Сам он имел неинтересную, незаметную наружность; при слабом, нездоровом сложении и при небольшом росте у него были полные, пухлые щеки, точно он надувал их; глаза не мигали, и взгляд был острый, бородка рыжая, жидкая, и, задумавшись, он всё совал ее в рот и кусал; и к тому же он часто выпивал, и это было заметно по его лицу и походке.
В первой, в своем домике, проживала одна вдова; у нее была сестра, совсем бедная, ходившая на поденную работу, а у этой сестры была дочь Липа, девушка, ходившая тоже на поденку.
О красоте Липы уже говорили в Торгуеве, и только смущала всех ее ужасная бедность; рассуждали так, что какой-нибудь пожилой или вдовец женится, не глядя на бедность, или возьмет ее к себе «так», а при ней и мать сыта будет.
Потом в доме тетки были устроены смотрины, как следует, с закуской и вином, и Липа была в новом розовом платье, сшитом нарочно для смотрин, и пунцовая ленточка, точно пламень, светилась в ее волосах. Она была худенькая, слабая, бледная, с тонкими, нежными чертами, смуглая от работы на воздухе; грустная, робкая улыбка не сходила у нее с лица, и глаза смотрели по-детски — доверчиво и с любопытством.
Она была молода, еще девочка, с едва заметной грудью, но венчать было уже можно, так как года вышли. В самом деле она была красива, и одно только могло в ней не нравиться — это ее большие, мужские руки, которые теперь праздно висели, как две большие клешни.
И было очевидно, что женится он только потому, что этого хотят отец и мачеха, и потому, что в деревне такой уж обычай: сын женится, чтобы дома была помощница.

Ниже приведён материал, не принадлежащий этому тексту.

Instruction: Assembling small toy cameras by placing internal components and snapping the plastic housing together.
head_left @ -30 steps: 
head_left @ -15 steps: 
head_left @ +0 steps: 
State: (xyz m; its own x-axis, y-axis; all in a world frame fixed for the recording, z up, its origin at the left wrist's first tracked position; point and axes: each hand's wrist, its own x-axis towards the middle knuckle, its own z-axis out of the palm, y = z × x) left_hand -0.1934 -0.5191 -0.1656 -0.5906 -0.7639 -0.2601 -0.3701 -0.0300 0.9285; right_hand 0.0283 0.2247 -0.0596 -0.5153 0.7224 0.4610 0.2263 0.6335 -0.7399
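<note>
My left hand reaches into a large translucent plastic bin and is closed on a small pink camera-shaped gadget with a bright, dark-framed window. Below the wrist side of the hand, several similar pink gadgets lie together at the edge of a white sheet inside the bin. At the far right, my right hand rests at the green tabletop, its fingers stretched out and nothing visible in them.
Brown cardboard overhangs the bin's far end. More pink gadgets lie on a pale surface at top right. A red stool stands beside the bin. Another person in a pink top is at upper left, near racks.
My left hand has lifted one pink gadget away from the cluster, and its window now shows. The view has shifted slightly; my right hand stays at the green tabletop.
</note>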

Когда портнихи кончили, то Цыбукин заплатил им не деньгами, а товаром из своей лавки, и они ушли от него грустные, держа в руках узелки со стеариновыми свечами и сардинами, которые были им совсем не нужны, и, выйдя из села в поле, сели на бугорок и стали плакать.

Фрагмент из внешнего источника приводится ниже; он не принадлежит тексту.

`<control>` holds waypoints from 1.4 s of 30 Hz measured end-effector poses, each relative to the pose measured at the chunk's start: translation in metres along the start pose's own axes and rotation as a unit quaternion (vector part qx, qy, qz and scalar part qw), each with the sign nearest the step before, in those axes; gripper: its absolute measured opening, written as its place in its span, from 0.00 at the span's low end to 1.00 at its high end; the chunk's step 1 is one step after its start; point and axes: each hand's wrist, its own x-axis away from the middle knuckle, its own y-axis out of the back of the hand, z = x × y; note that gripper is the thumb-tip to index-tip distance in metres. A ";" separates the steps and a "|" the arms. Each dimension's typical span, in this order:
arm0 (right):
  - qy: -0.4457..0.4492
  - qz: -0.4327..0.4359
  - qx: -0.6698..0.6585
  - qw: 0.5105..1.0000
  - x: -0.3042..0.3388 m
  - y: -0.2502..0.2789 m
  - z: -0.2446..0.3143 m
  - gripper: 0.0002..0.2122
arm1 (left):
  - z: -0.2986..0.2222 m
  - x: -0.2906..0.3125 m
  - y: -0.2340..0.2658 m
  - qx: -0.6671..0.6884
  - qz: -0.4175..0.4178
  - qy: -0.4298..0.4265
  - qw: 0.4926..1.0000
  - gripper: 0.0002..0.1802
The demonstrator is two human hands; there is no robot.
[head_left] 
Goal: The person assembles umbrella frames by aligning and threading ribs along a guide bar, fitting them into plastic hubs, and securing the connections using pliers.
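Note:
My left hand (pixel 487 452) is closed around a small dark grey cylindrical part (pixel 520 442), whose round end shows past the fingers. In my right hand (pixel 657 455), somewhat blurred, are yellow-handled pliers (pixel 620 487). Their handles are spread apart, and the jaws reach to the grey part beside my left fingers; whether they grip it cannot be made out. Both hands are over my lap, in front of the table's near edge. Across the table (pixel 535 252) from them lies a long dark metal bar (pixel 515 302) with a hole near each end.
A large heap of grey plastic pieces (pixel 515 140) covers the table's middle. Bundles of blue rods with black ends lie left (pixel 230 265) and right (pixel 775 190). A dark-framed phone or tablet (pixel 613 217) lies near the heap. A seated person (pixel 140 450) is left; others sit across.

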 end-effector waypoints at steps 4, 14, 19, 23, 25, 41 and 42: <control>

Анисим приехал за три дня до свадьбы, во всем новом. На нем были блестящие резиновые калоши и вместо галстука красный шнурок с шариками, и на плечах висело пальто, не надетое в рукава, тоже новое.
— Ничего, благодарить бога, живут хорошо, — говорил Анисим. — Только вот у Ивана Егорова происшествие в семейной жизни: померла его старуха Софья Никифоровна. От чахотки. Поминальный обед за упокой души заказывали у кондитера, по два с полтиной с персоны. И виноградное вино было. Которые мужики, наши земляки — и за них тоже по два с полтиной. Ничего не ели. Нешто мужик понимает соус!
— А что же? Там не деревня. Зайдешь в ресторан подзакусить, спросишь того-другого, компания соберется, выпьешь — ан глядишь, уже рассвет, и пожалуйте по три или по четыре рубля с каждого. А когда с Самородовым, так тот любит, чтоб после всего кофий с коньяком, а коньяк по шести гривен рюмочка-с.
Подошел день свадьбы. Это был прохладный, но ясный, веселый апрельский день. Уже с раннего утра по Уклееву разъезжали, звеня колоколами, тройки и пары с разноцветными лентами на дугах и в гривах. В вербах шумели грачи, потревоженные этой ездой, и, надсаживаясь, не умолкая, пели скворцы, как будто радуясь, что у Цыбукиных свадьба.
В доме на столах уже были длинные рыбы, окорока и птицы с начинкой, коробки со шпротами, разные соленья и маринады и множество бутылок с водкой и винами, пахло копченой колбасой и прокисшими омарами.